For the material below, return exactly the lines starting at the line containing "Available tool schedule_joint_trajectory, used" and ending at the line containing "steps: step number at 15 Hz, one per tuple", both ends included, and no others.
· · · · ·
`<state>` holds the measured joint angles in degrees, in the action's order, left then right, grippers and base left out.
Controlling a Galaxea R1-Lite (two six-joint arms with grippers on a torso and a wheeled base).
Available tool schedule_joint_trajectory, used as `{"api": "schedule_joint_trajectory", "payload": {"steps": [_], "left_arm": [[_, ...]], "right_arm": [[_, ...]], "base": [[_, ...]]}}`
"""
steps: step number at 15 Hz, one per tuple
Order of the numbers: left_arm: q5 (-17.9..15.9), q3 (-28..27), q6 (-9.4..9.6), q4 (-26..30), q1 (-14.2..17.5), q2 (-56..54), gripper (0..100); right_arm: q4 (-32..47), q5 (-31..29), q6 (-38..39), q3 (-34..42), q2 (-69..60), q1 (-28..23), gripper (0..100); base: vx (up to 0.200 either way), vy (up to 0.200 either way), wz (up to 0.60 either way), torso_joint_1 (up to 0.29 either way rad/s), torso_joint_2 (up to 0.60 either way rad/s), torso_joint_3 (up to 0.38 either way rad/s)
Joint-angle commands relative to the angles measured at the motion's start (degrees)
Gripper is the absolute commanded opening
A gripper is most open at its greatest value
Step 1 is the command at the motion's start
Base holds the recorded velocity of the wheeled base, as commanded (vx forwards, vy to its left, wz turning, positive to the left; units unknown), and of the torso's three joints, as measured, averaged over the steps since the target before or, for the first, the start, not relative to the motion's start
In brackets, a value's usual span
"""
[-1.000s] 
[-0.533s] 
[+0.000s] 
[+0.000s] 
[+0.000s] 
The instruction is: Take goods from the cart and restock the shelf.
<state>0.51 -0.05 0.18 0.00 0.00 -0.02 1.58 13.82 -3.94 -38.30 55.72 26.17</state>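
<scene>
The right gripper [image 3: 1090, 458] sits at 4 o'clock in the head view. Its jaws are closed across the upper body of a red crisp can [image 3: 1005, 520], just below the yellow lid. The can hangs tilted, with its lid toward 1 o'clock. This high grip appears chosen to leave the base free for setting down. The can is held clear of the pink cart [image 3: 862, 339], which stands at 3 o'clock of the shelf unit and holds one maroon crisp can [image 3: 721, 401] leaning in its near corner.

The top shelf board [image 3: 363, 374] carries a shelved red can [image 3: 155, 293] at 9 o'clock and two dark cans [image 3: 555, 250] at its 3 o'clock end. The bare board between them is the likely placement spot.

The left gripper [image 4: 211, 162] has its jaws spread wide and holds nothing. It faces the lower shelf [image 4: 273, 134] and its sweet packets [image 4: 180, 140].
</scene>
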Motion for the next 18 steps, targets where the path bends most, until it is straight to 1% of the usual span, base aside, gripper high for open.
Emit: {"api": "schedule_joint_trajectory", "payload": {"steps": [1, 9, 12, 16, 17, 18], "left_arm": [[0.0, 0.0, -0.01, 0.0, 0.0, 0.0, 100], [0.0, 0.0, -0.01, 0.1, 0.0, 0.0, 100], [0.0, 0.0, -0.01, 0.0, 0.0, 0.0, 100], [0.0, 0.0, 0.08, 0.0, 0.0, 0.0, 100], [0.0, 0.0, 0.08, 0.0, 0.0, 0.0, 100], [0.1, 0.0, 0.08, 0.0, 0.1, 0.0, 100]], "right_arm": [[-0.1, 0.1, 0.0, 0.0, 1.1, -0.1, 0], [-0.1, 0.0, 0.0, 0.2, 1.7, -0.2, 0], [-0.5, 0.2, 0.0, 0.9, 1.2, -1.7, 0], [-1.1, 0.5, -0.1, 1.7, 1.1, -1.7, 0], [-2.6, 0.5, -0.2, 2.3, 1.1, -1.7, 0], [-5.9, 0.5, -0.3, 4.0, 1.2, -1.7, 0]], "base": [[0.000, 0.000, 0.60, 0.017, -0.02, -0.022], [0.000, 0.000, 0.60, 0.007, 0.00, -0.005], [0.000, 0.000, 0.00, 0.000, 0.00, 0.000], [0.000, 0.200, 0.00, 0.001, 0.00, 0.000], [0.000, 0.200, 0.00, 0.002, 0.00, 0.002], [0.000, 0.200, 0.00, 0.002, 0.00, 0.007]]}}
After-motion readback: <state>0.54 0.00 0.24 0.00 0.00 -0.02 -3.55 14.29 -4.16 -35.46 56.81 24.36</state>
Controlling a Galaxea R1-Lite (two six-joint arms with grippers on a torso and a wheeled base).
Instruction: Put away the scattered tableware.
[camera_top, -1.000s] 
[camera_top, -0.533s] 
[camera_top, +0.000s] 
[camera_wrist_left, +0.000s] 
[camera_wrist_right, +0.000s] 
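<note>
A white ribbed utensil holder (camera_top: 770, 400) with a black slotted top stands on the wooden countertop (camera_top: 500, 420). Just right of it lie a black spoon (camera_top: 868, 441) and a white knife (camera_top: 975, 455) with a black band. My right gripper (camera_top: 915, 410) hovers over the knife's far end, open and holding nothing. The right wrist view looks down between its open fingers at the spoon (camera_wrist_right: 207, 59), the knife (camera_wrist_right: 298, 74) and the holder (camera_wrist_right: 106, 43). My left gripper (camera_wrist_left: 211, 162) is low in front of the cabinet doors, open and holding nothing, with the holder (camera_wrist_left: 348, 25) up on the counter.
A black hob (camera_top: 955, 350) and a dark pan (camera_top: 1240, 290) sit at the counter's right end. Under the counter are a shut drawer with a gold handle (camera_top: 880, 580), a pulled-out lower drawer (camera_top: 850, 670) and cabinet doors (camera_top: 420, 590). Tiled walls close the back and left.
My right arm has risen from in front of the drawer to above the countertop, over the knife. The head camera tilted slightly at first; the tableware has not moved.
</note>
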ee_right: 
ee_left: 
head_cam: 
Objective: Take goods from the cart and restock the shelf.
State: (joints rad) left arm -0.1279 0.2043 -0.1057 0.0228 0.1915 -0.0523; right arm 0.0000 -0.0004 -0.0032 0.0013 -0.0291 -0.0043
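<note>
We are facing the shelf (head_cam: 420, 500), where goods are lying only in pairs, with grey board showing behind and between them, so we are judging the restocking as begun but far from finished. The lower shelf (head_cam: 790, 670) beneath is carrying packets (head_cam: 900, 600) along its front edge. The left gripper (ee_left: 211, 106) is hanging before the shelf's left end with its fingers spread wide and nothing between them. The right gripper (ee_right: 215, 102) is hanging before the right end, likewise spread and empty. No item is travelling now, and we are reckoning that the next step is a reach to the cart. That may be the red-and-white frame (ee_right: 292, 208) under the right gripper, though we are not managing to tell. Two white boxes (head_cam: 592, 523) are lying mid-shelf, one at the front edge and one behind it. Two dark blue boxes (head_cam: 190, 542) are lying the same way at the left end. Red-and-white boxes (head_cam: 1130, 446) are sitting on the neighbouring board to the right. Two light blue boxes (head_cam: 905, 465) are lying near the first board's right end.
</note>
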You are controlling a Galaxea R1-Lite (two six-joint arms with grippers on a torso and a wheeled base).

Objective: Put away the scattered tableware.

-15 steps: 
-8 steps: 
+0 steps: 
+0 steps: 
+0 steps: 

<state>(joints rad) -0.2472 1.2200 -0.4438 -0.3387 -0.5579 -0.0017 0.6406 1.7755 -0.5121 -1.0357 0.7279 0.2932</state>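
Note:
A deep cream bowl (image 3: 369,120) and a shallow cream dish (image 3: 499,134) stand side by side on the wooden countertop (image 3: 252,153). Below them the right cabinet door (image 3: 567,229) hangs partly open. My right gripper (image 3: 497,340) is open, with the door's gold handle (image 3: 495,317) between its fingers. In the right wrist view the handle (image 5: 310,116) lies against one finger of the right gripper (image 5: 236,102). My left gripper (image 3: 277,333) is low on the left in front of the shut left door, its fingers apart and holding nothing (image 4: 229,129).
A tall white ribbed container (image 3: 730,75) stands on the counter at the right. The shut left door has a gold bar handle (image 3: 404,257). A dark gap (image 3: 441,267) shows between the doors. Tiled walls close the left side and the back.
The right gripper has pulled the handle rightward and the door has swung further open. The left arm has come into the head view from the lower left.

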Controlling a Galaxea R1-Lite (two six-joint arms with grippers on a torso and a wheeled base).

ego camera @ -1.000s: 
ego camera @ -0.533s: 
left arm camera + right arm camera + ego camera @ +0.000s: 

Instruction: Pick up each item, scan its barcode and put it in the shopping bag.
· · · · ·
Output of the task:
Available tool schedule_joint_trajectory, used as `{"api": "schedule_joint_trajectory", "payload": {"steps": [_], "left_arm": [[_, ...]], "right_arm": [[_, ...]], "base": [[_, ...]]}}`
"""
steps: step number at 15 Hz, one per tuple

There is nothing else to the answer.